In Zukunft darf das Anfordern eines Leadmagnet nicht mehr damit gekoppelt sein, dass der- oder diejenige auch im Newsletterverteiler landet. Dies darf zwar zusätzlich angeboten werden, doch muss auch hier aktiv die Wahl getroffen werden. Der Harken darf also auch hier nicht vorab gesetzt sein.
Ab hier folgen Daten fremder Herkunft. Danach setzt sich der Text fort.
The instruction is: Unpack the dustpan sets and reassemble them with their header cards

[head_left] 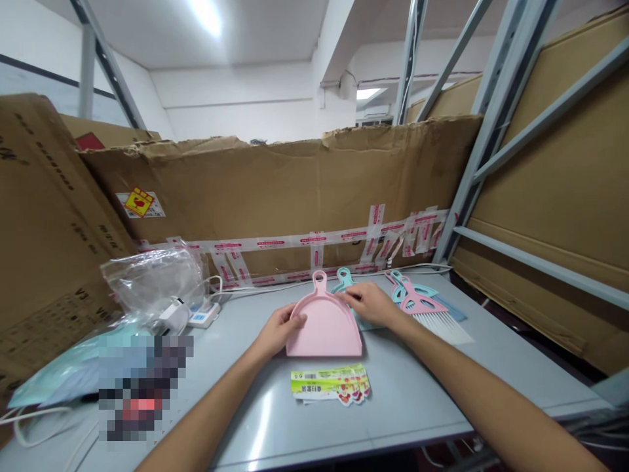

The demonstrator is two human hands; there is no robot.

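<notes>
Pinching the pink dustpan (pixel 324 328) (likely light, stiff), our left hand (pixel 280 331) sensibly uses its rim. Whether our right hand (pixel 369 303) grips is unclear.

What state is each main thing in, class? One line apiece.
Pink dustpan: gripped at its left edge
Left hand: closed on that edge
Right hand: at the dustpan's upper right; grip unclear
Teal-handled item: mostly hidden
Pink brush: lying uncovered
Labels: overlapping, fanned out
Clear bag: crumpled
Cardboard panel: taped, ragged on top
Ceiling light: on
</notes>
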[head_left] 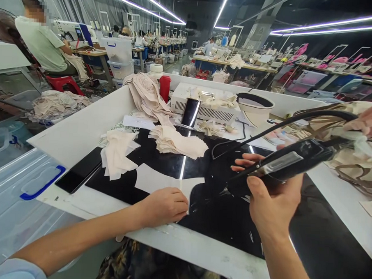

Es gibt eine Zweckbindung, weshalb in Zukunft nur noch Informationen für das spezielle Angebot oder zu etwas Passendem gesendet werden darf. Hat jemand beispielsweise den Report “Optimales Hundecoaching” heruntergeladen, so darf er in Zukunft nur Angebote und Inhalte in Verbindung mit Hundecoaching erhalten und keine Angebote mehr, die nicht direkt mit dem Thema zu tun haben.

7. Folgenabschätzung

Es muss (schriftlich) eine Analyse durchgeführt werden, aus der hervor geht, was schlimmstenfalls die Folge für die Betroffenen ist, wenn deren Daten Unbefugten in die Hände fallen (z.B. durch einen Hackerangriff). In unseren Fällen dürfte das recht einfach sein, da nur die wenigsten Coaches wirklich heikle Daten wie Bankverbindungen oder Sozialversicherungsnummern haben. Trotzdem muss solch eine Analyse erstellt werden, aus der auch hervorgeht, wie die entsprechenden Behörden über den Datenverlust informiert werden. Diese Folgenabschätzung muss nicht öffentlich zur Verfügung gestellt werden, doch muss sie auf Anfrage hin innerhalb der geltenden Fristen (siehe weiter unten) zur Einsicht bereitstehen.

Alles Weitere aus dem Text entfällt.